• GOAL OF THE EXERCISE: Consider the data that follows and state how many lines contain the string "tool", using the number alone.

[Data excerpts]
########################################

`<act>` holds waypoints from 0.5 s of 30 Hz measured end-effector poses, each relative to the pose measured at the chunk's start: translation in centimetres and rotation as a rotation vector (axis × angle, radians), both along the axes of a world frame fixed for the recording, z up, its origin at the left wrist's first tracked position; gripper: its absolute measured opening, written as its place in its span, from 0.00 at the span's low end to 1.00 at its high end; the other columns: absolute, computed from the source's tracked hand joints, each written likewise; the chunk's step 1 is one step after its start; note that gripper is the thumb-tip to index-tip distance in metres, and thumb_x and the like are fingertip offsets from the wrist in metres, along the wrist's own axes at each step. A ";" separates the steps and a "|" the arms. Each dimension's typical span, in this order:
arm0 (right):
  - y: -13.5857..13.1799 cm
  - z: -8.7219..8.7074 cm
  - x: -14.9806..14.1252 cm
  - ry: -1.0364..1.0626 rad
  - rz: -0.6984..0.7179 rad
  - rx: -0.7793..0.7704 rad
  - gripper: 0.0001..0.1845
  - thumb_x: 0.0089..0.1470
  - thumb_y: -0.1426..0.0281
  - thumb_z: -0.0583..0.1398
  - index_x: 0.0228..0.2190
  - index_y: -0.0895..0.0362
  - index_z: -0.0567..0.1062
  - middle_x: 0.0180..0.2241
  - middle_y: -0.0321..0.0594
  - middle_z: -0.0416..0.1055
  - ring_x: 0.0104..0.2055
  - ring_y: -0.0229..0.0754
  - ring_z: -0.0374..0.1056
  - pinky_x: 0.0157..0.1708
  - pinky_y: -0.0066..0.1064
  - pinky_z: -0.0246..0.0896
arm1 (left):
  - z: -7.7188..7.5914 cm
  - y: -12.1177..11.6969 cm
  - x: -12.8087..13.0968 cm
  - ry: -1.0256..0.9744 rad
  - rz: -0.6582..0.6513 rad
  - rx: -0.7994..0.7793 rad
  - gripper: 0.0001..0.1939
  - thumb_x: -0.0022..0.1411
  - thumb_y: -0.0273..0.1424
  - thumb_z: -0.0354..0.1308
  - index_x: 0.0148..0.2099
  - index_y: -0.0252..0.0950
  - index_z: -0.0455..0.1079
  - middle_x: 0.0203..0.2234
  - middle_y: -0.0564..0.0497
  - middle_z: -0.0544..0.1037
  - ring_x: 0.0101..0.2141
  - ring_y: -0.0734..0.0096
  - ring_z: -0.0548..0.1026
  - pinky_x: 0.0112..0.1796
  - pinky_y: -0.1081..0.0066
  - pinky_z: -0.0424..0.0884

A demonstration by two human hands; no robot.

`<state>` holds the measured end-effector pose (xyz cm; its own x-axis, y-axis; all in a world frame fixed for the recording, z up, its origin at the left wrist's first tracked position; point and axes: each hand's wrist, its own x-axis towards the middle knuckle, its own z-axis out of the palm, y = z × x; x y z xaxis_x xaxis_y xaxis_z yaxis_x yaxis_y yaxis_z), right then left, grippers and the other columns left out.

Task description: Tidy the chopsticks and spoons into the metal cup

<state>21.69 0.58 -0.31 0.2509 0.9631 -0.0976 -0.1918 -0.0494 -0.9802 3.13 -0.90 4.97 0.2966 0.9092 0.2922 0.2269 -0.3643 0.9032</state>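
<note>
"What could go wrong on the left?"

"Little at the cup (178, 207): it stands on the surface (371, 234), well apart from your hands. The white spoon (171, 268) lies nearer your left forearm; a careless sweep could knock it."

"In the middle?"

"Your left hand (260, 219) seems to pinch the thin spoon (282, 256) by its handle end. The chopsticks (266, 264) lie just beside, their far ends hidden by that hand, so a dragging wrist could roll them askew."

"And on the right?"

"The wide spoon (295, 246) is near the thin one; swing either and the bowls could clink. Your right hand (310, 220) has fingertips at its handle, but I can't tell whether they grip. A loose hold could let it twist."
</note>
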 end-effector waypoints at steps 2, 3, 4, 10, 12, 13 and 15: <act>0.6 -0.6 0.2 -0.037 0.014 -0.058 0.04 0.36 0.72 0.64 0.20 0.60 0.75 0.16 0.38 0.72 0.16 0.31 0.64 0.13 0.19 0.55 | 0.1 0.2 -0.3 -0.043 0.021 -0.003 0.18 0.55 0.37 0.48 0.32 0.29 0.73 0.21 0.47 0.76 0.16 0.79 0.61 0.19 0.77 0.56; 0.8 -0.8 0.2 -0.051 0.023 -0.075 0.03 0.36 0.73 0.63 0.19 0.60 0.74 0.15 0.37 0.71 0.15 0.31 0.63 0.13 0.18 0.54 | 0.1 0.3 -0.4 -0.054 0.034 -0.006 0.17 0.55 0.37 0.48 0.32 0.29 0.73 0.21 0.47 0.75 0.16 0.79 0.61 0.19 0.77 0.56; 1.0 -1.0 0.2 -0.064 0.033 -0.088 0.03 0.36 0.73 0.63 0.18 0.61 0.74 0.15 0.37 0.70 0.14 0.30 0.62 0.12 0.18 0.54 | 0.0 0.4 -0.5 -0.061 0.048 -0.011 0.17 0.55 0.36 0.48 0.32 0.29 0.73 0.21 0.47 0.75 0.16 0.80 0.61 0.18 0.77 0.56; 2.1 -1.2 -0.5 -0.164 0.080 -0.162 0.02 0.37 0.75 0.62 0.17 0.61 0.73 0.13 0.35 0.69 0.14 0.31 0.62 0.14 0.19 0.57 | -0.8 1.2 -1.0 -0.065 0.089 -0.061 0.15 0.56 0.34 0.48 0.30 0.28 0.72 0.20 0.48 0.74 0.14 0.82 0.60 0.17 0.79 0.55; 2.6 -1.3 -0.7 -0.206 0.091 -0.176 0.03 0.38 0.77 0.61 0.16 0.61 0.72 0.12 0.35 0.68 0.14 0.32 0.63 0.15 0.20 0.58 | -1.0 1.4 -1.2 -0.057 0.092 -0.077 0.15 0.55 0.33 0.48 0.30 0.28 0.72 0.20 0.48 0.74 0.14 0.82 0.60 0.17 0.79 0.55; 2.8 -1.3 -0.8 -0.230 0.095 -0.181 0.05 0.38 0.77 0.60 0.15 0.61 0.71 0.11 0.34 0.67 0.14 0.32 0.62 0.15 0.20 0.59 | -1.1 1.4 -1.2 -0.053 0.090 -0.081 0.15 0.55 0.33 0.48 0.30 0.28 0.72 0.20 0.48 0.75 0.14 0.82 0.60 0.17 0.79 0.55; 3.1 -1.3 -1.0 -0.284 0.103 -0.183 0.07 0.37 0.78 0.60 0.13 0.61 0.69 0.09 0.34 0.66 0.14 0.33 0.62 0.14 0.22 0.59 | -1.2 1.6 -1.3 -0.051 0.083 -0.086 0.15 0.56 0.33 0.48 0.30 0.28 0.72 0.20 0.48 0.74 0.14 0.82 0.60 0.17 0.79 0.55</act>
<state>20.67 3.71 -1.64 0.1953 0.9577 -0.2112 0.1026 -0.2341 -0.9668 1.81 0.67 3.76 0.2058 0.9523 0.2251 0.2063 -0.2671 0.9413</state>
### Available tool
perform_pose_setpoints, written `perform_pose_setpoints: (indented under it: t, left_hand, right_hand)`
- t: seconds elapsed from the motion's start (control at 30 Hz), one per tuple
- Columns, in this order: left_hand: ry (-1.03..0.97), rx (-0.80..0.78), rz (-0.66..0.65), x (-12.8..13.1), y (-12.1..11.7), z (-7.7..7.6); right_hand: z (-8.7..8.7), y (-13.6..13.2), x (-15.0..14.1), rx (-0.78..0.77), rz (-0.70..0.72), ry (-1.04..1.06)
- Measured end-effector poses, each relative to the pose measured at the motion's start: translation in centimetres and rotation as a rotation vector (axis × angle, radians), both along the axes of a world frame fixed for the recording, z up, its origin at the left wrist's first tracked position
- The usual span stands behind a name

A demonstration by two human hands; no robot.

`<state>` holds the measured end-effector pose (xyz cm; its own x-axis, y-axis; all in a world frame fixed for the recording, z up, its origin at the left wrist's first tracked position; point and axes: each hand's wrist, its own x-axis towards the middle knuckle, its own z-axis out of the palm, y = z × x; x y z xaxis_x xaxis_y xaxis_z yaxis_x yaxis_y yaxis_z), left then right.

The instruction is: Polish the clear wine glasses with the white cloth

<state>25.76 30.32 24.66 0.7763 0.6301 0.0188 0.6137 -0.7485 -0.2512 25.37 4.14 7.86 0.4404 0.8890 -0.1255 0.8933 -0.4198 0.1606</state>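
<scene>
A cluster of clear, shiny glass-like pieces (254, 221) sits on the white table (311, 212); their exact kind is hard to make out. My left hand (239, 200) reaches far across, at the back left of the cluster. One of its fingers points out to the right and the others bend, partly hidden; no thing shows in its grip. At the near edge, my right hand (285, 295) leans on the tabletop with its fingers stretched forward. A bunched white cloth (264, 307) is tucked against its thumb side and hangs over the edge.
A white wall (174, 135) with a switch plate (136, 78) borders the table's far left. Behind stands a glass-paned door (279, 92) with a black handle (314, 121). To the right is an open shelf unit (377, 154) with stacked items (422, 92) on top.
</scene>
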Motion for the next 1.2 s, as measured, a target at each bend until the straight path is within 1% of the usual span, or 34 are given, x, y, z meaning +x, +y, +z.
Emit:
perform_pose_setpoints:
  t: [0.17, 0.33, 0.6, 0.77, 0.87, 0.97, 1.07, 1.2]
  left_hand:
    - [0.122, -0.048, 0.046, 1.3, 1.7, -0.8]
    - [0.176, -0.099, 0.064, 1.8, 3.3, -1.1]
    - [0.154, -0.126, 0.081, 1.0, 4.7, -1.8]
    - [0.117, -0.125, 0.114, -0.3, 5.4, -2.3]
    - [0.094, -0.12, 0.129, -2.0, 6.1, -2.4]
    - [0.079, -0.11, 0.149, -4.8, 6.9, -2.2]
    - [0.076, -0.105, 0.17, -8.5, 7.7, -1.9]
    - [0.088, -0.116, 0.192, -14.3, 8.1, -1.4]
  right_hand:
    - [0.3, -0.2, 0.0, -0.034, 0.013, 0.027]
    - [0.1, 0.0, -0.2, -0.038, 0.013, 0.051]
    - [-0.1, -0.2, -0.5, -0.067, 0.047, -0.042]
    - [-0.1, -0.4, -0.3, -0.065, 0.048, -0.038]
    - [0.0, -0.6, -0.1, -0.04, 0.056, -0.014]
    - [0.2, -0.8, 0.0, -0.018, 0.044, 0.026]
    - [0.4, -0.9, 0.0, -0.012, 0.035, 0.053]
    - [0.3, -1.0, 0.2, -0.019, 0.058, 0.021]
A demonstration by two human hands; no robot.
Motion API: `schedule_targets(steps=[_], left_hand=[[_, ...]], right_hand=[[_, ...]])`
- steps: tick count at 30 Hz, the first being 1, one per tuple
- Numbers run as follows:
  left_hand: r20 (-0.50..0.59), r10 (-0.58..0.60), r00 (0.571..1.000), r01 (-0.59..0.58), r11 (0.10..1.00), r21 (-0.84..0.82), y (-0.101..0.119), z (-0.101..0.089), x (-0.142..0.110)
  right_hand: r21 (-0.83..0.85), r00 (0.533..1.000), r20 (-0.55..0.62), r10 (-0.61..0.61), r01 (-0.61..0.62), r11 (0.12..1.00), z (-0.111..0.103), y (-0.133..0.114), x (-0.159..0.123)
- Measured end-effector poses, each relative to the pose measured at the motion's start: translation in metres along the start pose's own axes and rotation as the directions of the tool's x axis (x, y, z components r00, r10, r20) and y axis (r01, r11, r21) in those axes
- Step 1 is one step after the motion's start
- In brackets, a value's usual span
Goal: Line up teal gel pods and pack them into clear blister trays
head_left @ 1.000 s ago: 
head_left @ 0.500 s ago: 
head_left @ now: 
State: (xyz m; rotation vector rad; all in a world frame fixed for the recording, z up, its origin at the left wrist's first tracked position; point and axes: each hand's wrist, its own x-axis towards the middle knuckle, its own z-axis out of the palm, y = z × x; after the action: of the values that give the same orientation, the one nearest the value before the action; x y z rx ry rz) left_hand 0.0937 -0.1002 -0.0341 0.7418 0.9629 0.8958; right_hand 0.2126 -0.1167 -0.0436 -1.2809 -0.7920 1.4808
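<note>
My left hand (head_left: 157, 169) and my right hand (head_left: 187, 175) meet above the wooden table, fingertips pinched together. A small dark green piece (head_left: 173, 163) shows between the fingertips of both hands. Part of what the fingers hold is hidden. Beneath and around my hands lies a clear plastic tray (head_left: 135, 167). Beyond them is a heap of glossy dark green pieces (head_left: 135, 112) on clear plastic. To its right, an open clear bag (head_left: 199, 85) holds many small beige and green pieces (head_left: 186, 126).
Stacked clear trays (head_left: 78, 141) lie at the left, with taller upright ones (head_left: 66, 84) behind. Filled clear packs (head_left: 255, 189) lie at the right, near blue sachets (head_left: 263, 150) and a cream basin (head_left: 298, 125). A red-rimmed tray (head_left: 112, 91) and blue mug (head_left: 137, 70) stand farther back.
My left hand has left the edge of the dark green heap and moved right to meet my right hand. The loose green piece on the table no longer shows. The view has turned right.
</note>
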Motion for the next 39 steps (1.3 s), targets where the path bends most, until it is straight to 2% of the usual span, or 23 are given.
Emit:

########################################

• EXERCISE ANSWER: 2